Exercise: Search the entries below for the word "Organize" and copy each line that has it.

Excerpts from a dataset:
────────

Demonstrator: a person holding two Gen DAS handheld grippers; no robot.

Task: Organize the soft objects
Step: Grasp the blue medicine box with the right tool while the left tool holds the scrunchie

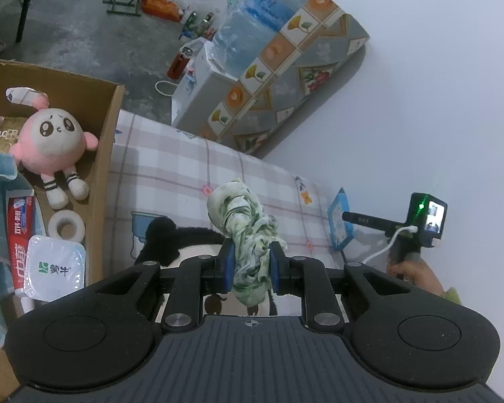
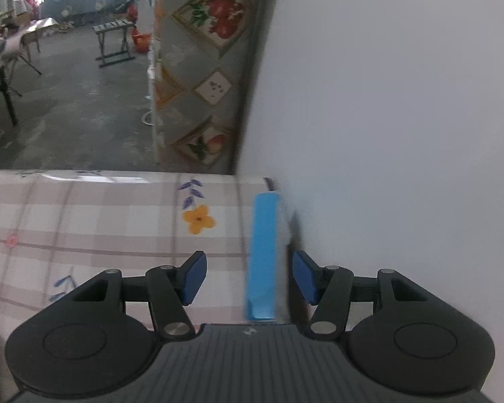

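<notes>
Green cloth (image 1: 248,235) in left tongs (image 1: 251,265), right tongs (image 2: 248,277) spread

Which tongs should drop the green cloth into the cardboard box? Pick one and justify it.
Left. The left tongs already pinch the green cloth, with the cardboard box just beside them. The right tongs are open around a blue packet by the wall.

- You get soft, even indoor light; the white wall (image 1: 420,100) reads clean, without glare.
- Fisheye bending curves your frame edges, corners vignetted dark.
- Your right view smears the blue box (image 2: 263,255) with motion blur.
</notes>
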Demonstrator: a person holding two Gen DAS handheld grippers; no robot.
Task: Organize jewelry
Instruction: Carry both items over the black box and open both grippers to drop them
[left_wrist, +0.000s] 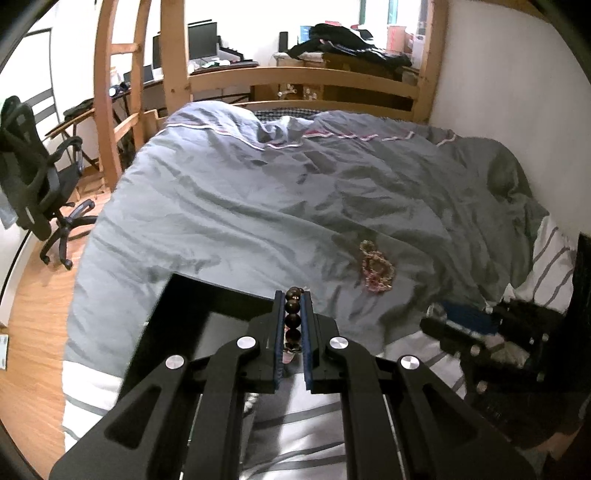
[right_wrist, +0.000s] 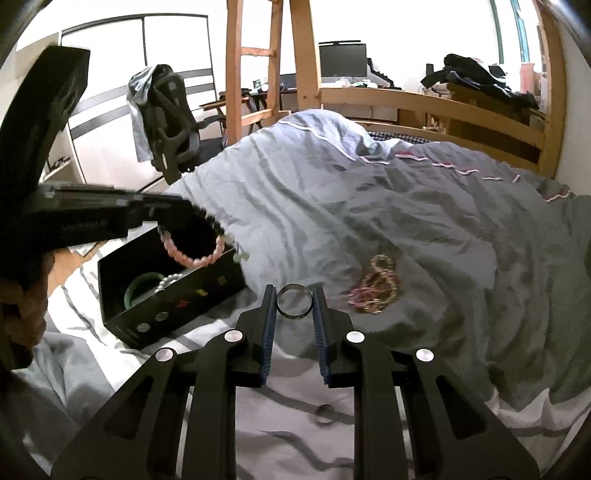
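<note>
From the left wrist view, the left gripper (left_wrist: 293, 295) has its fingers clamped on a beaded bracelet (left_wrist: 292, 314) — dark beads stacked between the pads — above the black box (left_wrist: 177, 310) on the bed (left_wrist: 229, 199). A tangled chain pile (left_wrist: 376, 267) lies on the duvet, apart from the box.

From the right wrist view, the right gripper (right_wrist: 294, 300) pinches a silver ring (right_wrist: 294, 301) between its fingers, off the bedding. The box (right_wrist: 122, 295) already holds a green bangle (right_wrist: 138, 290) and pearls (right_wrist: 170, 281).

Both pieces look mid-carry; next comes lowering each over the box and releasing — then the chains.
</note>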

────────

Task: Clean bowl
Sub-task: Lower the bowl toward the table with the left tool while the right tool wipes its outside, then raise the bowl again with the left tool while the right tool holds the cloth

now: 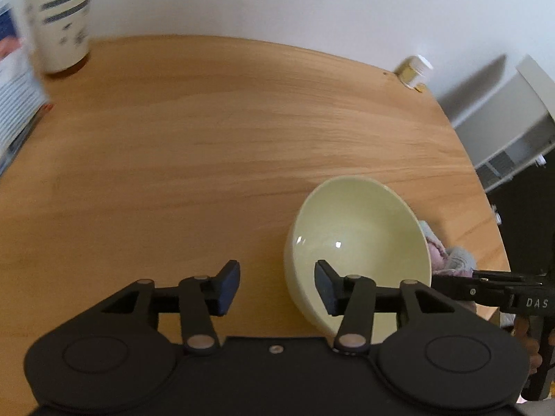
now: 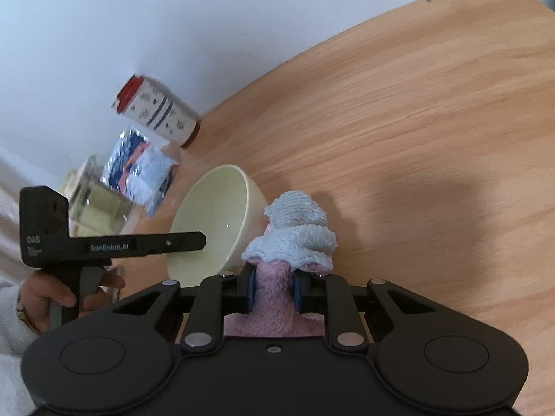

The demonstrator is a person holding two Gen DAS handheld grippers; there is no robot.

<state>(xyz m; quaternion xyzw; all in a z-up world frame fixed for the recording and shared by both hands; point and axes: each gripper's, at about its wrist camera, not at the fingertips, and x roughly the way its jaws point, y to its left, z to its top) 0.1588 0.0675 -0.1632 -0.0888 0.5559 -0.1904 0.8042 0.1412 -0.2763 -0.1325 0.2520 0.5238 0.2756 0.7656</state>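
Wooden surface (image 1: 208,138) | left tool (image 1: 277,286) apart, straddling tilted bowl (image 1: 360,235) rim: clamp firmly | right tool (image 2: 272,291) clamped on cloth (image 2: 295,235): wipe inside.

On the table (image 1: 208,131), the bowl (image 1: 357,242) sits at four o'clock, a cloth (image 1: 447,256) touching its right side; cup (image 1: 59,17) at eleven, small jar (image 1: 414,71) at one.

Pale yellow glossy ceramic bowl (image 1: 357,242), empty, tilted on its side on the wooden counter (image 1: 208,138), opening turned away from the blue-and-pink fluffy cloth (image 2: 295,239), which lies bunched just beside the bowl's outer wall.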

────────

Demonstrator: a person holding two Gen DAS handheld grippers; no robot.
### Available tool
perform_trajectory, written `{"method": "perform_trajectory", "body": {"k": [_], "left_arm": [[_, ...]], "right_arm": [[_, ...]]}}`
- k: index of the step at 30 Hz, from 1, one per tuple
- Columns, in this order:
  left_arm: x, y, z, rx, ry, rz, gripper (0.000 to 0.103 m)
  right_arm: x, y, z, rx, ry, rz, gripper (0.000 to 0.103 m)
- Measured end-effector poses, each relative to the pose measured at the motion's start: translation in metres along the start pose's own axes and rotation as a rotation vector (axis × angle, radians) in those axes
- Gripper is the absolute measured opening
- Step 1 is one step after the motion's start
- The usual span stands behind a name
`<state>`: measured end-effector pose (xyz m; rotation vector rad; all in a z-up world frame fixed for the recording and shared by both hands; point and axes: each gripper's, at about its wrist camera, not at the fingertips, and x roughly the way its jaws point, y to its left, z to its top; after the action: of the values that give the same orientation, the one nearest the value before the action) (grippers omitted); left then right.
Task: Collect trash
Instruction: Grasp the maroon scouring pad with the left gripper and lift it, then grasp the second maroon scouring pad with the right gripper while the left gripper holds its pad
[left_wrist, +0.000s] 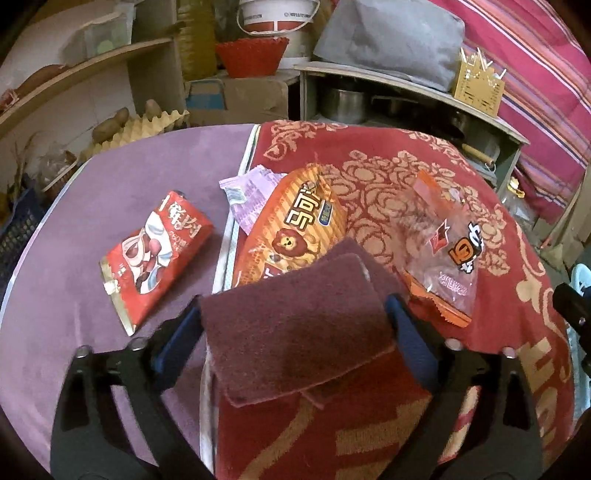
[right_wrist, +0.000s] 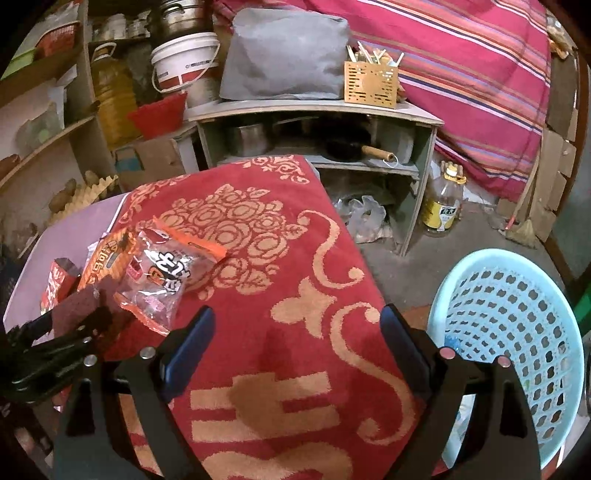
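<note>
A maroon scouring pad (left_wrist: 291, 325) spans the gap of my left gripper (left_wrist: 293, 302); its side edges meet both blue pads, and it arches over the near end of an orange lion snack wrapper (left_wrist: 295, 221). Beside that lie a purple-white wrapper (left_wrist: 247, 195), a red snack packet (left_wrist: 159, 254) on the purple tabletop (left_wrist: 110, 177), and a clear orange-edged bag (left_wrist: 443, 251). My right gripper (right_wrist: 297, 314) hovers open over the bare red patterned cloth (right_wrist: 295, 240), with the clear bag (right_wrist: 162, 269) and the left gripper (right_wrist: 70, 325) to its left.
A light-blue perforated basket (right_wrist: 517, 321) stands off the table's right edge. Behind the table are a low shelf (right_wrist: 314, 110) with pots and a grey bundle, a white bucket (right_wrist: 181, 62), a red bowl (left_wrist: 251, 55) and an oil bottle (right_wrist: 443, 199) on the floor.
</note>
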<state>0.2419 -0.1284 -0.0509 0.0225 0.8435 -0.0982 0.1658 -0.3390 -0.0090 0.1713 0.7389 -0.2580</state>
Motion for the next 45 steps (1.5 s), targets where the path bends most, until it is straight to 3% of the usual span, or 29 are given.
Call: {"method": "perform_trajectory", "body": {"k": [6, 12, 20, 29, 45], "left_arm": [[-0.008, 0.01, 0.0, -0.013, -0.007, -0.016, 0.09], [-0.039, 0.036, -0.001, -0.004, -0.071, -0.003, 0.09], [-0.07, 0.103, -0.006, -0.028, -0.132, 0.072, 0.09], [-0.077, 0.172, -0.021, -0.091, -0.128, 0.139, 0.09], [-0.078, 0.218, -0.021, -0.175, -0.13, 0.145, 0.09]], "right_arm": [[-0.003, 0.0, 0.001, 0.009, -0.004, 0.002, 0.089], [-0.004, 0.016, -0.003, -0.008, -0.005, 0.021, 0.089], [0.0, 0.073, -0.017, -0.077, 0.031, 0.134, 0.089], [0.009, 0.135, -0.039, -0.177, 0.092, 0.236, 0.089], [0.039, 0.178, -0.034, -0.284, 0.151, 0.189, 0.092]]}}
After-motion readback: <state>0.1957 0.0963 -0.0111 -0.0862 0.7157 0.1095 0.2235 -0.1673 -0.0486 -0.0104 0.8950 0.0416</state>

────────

Exercise solution:
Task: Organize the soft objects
Task: Organize jewelry

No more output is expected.